By Gail Hurley, Eurodad
A flurry of papers by the IFIs, UNCTAD and NGOs raise concerns over renewed debt difficulties in poor countries just as the IFIs complete a review of the debt sustainability framework to allow more borrowing.
Debt is once again a ‘hot’ topic in international policy circles after falling off the political agenda in the wake of the G8 debt relief agreement in 2005. In March, the IMF reported that the debt-to-GDP ratios of 28 low-income countries exceeded 60 per cent, twice the threshold the IMF considers sustainable for countries with so-called weak policies. The United Nations Conference on Trade and Development (UNCTAD) went further, citing concerns in 49 least developed countries in a February report Yuefen Li, the head of the debt and development finance branch.
For the poorest countries, the largest sources of pressure on government revenues have included: volatile global commodity prices; declines in aid and migrant remittances; increasing costs of borrowing on international markets; and steep declines in taxes as export volumes drop because of recessions in rich countries. The shortfall in revenue is already being partially filled by a dramatic increase in the take-up of new official debt from the IFIs. Whereas official lenders had provided funding to developing countries equivalent to only 4 per cent of that provided by private sources in 2007, this ratio will have risen almost ten-fold to 37 per cent in 2009.
The IMF has extended finance to 50 countries since the outbreak of the global financial crisis, following five years in which repayments exceeded new disbursements. In July, the IMF announced an unprecedented increase in financial support to low-income countries (see page 8). The World Bank has nearly doubled lending in 2009 (see Update 66) and the ADB plans to increase lending by more than $10 billion in 2009-10. The G20 also announced an additional $250 billion in support for trade finance over the next two years (see Update 65), most of which will flow through export credit guarantee agencies (ECAs) which have played an important role in sovereign debt creation in the past.
DSF review completed
The World Bank and IMF, under orders from the April G20 summit, undertook a review of the debt sustainability framework (DSF) for low-income countries. The G20 wanted a more flexible instrument to facilitate the increase in borrowing from the official sector, throwing the ‘cautious’ approach that had been used previously into the bin. The World Bank and IMF completed their review at end July, and agreed to make the framework more flexible, raising limits on the amounts of debt the poorest countries can take on before they are deemed ‘in debt distress’.
They agreed to factor in migrant remittances, arguing that high levels of such flows increase foreign exchange within a country which in turn can be used to service foreign debt. The revised DSF will also exclude the debt owed by state-owned enterprises from calculations of countries’ overall levels of indebtedness if companies are deemed financially viable by the Bank and Fund. Lastly, governments will be able to appeal to the IFIs for ‘leniency’ with respect to public investment projects which are to be considered on a case-by-case basis to assess whether they will threaten so-called debt sustainability.

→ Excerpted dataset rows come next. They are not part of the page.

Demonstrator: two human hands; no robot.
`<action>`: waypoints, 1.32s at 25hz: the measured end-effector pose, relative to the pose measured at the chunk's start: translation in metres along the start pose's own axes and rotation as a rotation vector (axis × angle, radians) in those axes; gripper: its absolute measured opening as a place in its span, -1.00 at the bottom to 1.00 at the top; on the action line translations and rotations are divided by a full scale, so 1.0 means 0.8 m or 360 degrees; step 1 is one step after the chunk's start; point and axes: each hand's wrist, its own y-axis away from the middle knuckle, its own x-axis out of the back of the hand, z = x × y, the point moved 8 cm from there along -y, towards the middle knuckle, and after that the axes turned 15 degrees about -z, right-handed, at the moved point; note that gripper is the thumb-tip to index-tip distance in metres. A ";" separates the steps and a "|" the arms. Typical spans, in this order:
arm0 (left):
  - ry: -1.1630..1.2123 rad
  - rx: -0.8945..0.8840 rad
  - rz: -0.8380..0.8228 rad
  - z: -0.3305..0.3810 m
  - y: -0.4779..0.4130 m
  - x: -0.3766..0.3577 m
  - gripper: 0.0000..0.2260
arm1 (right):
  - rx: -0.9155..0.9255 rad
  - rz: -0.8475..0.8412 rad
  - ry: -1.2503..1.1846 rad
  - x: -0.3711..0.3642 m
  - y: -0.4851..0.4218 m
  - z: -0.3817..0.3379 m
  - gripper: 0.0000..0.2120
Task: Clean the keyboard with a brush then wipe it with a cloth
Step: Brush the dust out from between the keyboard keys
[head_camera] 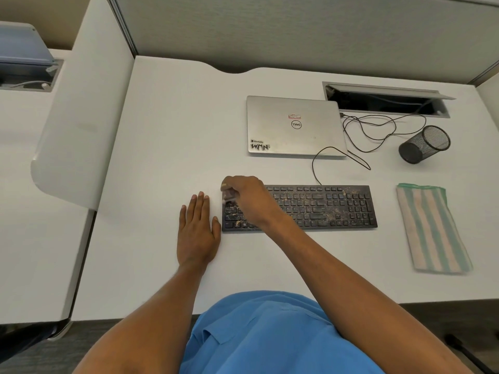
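Observation:
A black keyboard (324,207) lies on the white desk, speckled with pale crumbs, thickest toward its right side. My right hand (247,194) reaches across its left end and grips a small brush (229,195), whose blurred bristles are down at the top-left keys. My left hand (198,228) rests flat on the desk just left of the keyboard, fingers straight, thumb near the keyboard's edge. A folded cloth (432,230) with green and pale stripes lies to the right of the keyboard.
A closed silver laptop (294,125) sits behind the keyboard, with black cables (378,130) trailing to an open cable hatch (383,99). A black mesh cup (424,144) lies tipped on its side at the right. A partition wall (81,117) bounds the desk's left.

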 end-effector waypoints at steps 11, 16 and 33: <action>0.0004 -0.0006 0.0009 0.000 0.000 0.000 -0.43 | 0.0117 -0.0015 0.0115 0.000 0.000 0.001 -0.79; 0.0013 -0.0009 0.0016 0.001 0.000 0.001 -0.43 | 0.0158 0.0139 -0.0068 0.026 0.008 0.001 -0.81; 0.0045 -0.0019 0.0030 0.001 0.001 0.002 -0.43 | 0.0184 0.0012 0.0204 0.025 0.004 -0.003 -0.72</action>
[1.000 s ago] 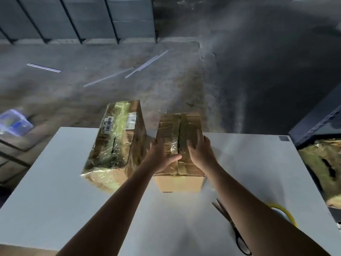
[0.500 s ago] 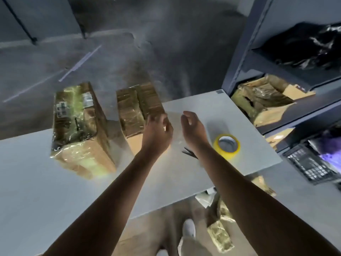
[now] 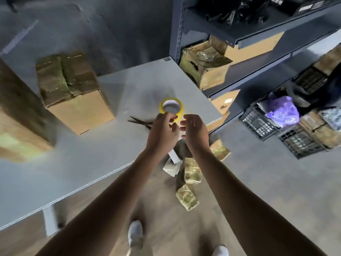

Of concern is that this very dull technical exercise gives international donors a vital get-out clause. Now that countries can take-on increased levels of non-concessional debt, donors may not put concessional finance on the table. Even before the onset of the global financial crisis, developed countries as a whole fell far short of their pledges to give 0.7 percent of national income as aid. These developments have the potential to build up future repayment difficulties for some of the poorest countries.
Given that developing countries were not responsible for the current global recession – the origins lie instead in developed countries and the greed of rich country banks and corporations – it is profoundly unjust that poor countries will in essence pay for the mistakes of the rich via new rounds of debt.
Instead of aggressive levels of new official debt, a September briefing from Eurodad calls for a temporary moratorium on external debt service payments to help release much-needed extra funds for investment in poverty reduction and infrastructure development. UNCTAD has also supported this call, and has calculated that a temporary debt moratorium would release about $26 billion for 49 low-income countries for 2009 and 2010 combined. The cost would be small to individual creditors in comparison to the fiscal stimulus plans already announced. It should also be additional to, and not substitute for, pledges to increase official development aid.
Dealing with illegitimacy
In March UNCTAD announced a three year project on the issue of responsible lending and borrowing, and odious debt. The initiative, financed by the Norwegian government, will bring together representatives from the private sector, civil society, official bodies and governments to try to come up with some form of agreement on what constitutes an odious debt and responsible lending/borrowing practices. The first meeting will take place in Geneva in mid November.